Opals coach Carrie Graf said the Aussies had been much more consistent over the course of the game against China than they were in the preliminary rounds.”
“We talked about playing for 40 minutes,” she said. “We thought we could wear them out with our running and our possession game, and I think we did that. We got out and ran, and I think that was certainly our plan.
“We didn’t think we were going to win it in the first or second quarter. It was a case of could we wear them down over the course of the game, and I think we did that.”
Australia began the match quickly, coming up with the first two baskets from Lauren Jackson and Belinda Snell for a 4-0 lead. But the Chinese hung in there, and midway through the first quarter they grabbed the lead, 9-8.
But they only held it for a few seconds before Jackson grabbed it back with her second basket. China eventually got back in front, 14-12, but the Opals finished the term with a 10-2 run to go to quarter-time with a 22-16 lead.
Jackson pushed that lead out to nine points, 25-16, with a three-pointer to begin the second term, but then the Aussies went cold on offence and failed to score for five minutes.
China came up with seven points during that time to cut Australia’s lead to 25-23. The Opals began to perk up again, but their attack was spluttering at best for the rest of the first half.
The Chinese kept pressing, eventually getting level at 31-31. Two free throws from Liz Cambage put the Aussies back in front, 33-31, but late in the term Chinese came up with back-to-back baskets to establish a three-point lead, 36-33.
Jackson fought hard under the basket to score the last points of the half and take the Australians to the dressing-room one point down, 36-35.
The Australians shot at just 32 per cent (11 from 34) in the first half. China were better, with 16 successes from 34 attempts for a success rate of 47 per cent.
Australia were going to have to play at a quicker pace and be more aggressive in defence to get the job done from there, and they began the third quarter with a much better attitude.

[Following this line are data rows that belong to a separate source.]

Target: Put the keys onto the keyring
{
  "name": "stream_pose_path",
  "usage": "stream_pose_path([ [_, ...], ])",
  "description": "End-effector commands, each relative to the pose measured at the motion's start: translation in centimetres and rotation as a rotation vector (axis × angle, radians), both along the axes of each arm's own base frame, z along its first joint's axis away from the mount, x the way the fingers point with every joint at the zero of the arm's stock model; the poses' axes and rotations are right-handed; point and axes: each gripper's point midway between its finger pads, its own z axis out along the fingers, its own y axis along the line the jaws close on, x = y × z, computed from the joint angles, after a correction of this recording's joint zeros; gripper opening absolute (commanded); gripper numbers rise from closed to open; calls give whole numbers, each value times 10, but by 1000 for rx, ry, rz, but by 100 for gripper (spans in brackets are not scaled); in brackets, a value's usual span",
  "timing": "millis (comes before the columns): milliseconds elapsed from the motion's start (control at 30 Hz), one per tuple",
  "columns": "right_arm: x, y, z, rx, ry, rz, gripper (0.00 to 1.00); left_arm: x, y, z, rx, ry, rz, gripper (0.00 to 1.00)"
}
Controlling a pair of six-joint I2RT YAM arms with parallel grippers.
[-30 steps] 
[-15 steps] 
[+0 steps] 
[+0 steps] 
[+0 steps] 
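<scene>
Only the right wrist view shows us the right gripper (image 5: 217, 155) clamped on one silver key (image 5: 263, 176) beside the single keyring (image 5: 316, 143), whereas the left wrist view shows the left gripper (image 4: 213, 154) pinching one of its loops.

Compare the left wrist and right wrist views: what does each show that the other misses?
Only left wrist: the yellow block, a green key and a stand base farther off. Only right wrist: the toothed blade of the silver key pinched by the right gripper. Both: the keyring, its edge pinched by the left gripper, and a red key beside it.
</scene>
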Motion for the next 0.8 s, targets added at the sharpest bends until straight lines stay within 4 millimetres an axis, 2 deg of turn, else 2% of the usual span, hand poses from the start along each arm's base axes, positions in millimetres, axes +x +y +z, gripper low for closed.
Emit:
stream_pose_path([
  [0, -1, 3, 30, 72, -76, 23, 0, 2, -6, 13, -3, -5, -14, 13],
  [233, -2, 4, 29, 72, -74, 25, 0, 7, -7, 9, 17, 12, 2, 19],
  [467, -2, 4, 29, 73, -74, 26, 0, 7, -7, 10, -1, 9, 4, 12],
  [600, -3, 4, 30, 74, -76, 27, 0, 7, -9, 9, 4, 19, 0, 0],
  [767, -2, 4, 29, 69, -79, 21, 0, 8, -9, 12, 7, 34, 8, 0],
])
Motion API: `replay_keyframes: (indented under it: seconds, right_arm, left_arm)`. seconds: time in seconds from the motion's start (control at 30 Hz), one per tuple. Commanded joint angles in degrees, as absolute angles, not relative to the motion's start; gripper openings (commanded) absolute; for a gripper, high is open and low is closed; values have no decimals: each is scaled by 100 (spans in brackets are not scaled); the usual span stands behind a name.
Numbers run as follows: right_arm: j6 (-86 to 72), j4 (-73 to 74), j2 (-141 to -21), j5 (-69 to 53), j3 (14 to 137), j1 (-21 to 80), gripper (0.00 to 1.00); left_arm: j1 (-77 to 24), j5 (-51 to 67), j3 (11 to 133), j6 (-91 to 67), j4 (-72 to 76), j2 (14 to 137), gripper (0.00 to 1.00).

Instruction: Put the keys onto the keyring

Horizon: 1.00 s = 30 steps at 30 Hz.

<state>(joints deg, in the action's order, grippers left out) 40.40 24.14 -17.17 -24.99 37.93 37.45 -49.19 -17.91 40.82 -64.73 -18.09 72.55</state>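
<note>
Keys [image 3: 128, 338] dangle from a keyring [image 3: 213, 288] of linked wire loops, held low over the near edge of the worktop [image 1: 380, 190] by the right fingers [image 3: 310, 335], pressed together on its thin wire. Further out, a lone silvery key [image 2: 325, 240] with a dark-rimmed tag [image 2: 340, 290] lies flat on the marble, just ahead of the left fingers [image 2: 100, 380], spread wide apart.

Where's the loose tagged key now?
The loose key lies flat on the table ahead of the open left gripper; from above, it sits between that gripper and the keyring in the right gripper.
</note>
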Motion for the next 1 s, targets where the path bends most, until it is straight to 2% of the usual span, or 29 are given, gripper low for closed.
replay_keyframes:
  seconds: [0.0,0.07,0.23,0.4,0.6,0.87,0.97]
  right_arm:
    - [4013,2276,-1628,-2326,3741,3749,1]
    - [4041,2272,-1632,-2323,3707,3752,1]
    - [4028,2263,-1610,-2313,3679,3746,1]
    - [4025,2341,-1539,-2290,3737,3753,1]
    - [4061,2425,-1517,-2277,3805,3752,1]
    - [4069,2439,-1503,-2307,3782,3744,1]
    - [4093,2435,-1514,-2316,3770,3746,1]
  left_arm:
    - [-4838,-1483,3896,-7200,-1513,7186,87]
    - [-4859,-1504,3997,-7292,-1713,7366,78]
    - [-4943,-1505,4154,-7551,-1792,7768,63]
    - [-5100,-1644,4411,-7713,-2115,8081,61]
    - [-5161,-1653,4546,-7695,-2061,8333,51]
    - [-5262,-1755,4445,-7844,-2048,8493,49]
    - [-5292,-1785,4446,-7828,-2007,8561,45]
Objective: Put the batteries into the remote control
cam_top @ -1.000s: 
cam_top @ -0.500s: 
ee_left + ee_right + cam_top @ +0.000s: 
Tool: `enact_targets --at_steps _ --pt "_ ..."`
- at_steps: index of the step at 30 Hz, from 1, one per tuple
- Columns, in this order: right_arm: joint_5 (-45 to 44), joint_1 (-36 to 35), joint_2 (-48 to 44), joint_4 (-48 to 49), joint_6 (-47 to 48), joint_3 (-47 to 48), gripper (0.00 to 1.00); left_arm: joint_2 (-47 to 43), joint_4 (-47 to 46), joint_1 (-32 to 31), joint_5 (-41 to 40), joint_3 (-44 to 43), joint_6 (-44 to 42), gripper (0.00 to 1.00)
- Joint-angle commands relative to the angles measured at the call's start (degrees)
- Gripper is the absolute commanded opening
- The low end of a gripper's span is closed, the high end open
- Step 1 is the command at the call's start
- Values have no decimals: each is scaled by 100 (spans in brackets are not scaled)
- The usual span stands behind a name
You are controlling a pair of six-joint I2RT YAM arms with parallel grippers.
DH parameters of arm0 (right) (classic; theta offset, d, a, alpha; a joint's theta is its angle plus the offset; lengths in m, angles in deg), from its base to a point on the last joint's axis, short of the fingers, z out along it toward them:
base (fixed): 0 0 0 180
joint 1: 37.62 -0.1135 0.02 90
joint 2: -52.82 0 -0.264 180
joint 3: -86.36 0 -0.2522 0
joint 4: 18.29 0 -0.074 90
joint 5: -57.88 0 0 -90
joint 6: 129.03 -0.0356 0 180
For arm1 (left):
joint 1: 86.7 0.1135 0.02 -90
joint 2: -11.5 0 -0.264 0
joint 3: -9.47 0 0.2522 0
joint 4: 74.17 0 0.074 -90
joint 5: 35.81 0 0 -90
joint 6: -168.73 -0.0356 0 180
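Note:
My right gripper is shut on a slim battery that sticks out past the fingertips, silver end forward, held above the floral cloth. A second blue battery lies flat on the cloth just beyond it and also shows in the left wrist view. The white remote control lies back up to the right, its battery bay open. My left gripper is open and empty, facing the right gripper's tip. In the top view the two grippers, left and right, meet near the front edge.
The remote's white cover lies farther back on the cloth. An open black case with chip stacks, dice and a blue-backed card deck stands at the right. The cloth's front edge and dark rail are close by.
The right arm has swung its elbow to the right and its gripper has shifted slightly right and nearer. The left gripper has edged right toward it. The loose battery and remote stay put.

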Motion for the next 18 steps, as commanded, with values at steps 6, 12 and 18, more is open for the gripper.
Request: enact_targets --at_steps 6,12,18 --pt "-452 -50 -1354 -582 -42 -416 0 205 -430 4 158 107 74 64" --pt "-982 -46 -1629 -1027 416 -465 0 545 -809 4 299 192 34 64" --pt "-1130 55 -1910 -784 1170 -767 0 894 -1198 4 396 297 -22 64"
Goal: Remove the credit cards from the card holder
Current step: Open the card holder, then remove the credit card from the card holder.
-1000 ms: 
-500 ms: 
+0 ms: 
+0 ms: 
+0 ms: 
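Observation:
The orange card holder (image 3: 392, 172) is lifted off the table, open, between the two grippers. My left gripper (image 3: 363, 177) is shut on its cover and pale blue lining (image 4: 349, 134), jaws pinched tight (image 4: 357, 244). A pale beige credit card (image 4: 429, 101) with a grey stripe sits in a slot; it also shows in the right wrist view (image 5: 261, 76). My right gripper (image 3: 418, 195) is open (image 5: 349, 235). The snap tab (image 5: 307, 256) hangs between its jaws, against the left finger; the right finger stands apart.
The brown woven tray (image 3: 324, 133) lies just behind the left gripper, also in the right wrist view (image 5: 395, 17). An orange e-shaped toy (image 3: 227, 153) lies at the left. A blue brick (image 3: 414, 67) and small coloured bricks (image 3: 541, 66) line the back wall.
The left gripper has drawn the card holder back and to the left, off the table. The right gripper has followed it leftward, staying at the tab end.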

Kritsi Harrower immediately put them back in front, 37-36, and soon after Batkovic came up with back-to-back baskets to make the lead 41-37. But, again, the Aussies went off the boil.
China got back to 41-40 down, and following an Australian turnover the Chinese ran away to score again and regain the lead, 42-41. Midway through the term the Chinese were out to a 44-41 advantage, and the Opals were missing too many shots.
They finally nailed one through Cambage to leave the Aussies one point down with 4min 30sec left in the quarter, at which point China called a timeout.
The two teams then traded two two-pointers apiece, leaving China 48-47 up. China got back out to a 50-47 lead before the Aussies went on a mini rampage to lead 55-50
The Opals went to three-quarter time with a 55-52 lead.
Australia kept a step ahead of the Chinese early in the fourth term, and led 61-57 with seven minutes left.
Then Cambage hit a two-pointer, plus a point from the foul, to make it 64-57 and put China under the pump. Jackson then turned the screws with a three-pointer to make it 67-57 approaching the five-minute mark.
Australia led by 11 points, 71-60, with 2:27 remaining, and had booked a semi-final date with their greatest rivals.